> [Task brief]: Exact copy, pictures excluded: set down only the lines from the one with "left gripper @" through the end of the entries, keeping both end lines.

> [Data provided]:
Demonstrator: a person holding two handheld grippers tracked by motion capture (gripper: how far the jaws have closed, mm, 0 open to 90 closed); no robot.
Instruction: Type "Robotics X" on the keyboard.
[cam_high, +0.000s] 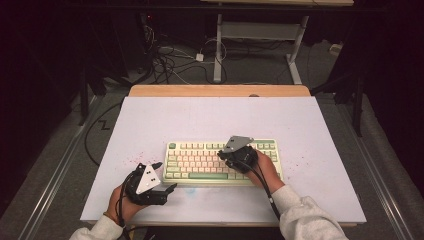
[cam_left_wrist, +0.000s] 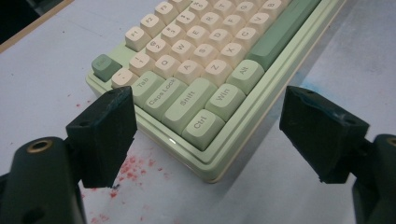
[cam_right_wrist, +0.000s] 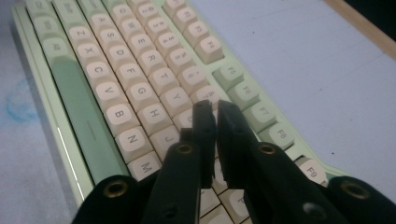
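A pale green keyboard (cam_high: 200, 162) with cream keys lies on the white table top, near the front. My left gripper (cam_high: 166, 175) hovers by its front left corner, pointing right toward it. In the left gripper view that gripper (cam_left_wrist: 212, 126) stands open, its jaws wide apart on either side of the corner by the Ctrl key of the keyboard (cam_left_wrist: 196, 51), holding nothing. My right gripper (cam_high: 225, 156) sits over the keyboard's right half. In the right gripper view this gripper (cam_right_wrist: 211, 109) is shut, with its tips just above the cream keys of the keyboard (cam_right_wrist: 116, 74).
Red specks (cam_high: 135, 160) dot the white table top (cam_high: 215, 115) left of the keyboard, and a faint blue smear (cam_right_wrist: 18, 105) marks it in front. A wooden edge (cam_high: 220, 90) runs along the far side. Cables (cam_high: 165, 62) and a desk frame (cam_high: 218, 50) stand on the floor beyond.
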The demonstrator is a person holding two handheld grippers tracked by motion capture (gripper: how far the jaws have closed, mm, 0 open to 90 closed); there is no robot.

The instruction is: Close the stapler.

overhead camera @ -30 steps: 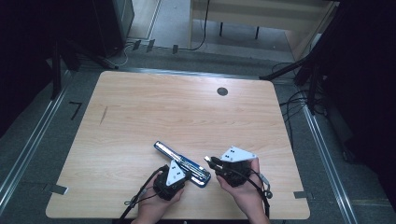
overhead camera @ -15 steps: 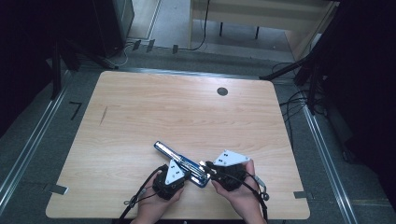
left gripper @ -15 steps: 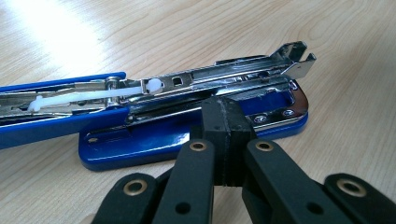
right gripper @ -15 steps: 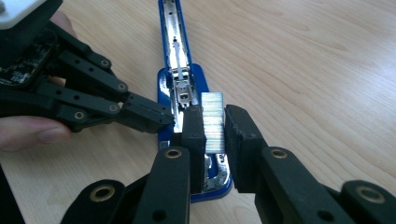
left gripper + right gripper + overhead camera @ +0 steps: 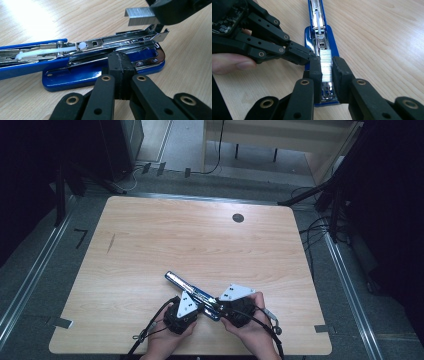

> [Task answer]:
left gripper @ -15 steps: 
right gripper @ -15 steps: 
left gripper + right gripper + overhead camera @ +0 steps: 

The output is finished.